This is the mail archive of the
mailing list for the GCC project.
Re: Request to merge Undefined Behavior Sanitizer in (take 2)
- From: Marek Polacek <polacek at redhat dot com>
- To: Jason Merrill <jason at redhat dot com>
- Cc: GCC Patches <gcc-patches at gcc dot gnu dot org>, Jakub Jelinek <jakub at redhat dot com>, Jeff Law <law at redhat dot com>, "Joseph S. Myers" <joseph at codesourcery dot com>
- Date: Tue, 6 Aug 2013 16:42:07 +0200
- Subject: Re: Request to merge Undefined Behavior Sanitizer in (take 2)

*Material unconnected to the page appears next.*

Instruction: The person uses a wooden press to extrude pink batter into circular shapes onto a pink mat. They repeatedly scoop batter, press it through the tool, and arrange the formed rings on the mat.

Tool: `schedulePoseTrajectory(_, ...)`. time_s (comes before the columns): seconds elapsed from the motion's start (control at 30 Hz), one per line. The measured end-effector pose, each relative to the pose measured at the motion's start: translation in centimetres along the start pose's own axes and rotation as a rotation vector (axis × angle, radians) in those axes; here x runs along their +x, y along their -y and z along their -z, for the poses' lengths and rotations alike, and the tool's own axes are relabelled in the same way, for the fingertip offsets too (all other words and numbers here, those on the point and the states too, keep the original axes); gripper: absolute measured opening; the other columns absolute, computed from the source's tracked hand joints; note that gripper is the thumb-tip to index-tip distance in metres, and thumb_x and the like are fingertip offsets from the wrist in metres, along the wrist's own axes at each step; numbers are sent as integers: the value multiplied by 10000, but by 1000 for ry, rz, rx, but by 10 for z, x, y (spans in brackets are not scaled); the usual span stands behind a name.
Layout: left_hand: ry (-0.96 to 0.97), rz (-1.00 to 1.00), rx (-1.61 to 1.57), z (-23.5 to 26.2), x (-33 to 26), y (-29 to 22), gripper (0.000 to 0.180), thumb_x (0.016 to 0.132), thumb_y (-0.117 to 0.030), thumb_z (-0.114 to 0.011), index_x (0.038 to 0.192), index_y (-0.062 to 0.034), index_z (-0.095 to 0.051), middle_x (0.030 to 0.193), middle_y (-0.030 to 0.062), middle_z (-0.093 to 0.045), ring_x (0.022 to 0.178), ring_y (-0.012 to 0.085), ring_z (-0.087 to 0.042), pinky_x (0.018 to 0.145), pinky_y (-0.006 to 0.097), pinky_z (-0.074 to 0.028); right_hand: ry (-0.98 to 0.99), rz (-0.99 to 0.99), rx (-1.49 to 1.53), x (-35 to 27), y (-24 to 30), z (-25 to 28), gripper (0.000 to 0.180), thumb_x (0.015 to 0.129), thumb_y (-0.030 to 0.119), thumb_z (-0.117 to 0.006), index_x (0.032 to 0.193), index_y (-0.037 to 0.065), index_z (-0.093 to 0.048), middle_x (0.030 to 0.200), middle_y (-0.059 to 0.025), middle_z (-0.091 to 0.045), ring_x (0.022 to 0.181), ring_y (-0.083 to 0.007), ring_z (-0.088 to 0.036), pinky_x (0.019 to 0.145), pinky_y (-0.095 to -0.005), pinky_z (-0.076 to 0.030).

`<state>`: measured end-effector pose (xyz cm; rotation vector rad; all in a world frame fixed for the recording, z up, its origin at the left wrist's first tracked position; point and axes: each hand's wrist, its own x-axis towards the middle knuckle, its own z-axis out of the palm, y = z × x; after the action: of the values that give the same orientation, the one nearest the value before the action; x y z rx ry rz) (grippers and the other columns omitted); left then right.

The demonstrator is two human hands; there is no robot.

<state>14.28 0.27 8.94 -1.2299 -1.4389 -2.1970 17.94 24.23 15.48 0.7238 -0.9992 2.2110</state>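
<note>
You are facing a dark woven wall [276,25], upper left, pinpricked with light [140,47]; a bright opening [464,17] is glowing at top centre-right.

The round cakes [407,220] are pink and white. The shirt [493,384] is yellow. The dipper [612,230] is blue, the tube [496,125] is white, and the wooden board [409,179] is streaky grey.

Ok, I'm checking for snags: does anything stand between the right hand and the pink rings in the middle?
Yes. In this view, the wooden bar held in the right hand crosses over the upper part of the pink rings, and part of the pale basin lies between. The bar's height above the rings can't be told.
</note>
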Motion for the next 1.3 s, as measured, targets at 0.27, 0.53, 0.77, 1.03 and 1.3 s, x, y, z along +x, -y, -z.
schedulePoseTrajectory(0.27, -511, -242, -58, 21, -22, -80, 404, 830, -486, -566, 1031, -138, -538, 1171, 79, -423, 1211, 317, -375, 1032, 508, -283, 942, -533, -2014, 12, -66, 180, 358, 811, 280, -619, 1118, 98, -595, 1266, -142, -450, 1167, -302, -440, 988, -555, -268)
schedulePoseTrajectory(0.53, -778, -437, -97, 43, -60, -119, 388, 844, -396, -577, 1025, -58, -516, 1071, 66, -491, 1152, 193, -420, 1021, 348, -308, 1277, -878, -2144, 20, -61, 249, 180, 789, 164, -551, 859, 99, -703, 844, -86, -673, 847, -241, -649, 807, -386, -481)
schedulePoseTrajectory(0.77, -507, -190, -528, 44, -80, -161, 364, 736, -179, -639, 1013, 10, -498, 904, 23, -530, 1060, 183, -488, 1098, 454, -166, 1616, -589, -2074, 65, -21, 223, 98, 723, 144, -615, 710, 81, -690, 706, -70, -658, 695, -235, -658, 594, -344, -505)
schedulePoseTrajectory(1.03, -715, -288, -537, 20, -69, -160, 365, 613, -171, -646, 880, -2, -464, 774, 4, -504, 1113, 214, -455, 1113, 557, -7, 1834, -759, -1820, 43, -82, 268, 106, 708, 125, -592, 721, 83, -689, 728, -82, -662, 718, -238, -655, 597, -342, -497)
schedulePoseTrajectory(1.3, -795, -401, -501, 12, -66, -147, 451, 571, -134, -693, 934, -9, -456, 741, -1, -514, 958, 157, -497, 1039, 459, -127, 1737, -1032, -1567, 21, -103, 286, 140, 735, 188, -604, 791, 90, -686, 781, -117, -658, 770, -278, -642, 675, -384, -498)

- References: <20130725153227 dot GC32538 at redhat dot com> <51F186E9 dot 9090404 at redhat dot com> <20130731173321 dot GT17022 at redhat dot com> <51F95CF7 dot 8020605 at redhat dot com>
On Wed, Jul 31, 2013 at 02:52:39PM -0400, Jason Merrill wrote:
> Here, the C++ compiler is wrong to fold away the division by zero,
> but given that bug the folding ought to also eliminate the call to
> the sanitize function. Seems like you should attach the call to the
> questionable expression itself.
Hm, actually, we can't easily fold the call to the sanitize function
away, I'm afraid, if we want to do it for the 'case <something>'
case. When we hit the DIV_EXPR in 'case 0 * (1 / 0)',
the ubsan_instrument_division gets 1 as a first argument and 0 as
a second argument, but due to fold_builds in the
ubsan_instrument_division, we replace the case value with just the call
to the __builtin___ubsan_handle_divrem_overflow. I think, what we
could do, is to tweak verify_constant like this:
@@ -6938,6 +6938,14 @@ static bool
verify_constant (tree t, bool allow_non_constant, bool *non_constant_p,
+ /* This is to handle e.g. the goofy 'case 0 * (1 / 0)' case. */
+ if (flag_sanitize & SANITIZE_UNDEFINED
+ && TREE_CODE (t) == CALL_EXPR
+ && is_ubsan_builtin (t))
+ error ("undefined behavior occured");
+ return *non_constant_p;
if (!*non_constant_p && !reduced_constant_expression_p (t))
The logic behind this is that when we can't easily insert the
ubsan builtin call itself (so that it would get called unconditionally
at the runtime), at least error out; at that point the behavior
is certainly undefined thus we're free to do whatever. I'd say it's better
than to e.g. insert 0 instead of the expression and carry on.
Also, this could be useful in other situations (at places, where
we can't insert the ubsan builtin call, but we *know* that the
behavior is undefined). Yes, the behavior
can be undefined only at runtime, but, this would happen only when
sanitizing and in that case is desirable to report even that.
The is_ubsan_builtin fn is not yet implemented, but you get the idea.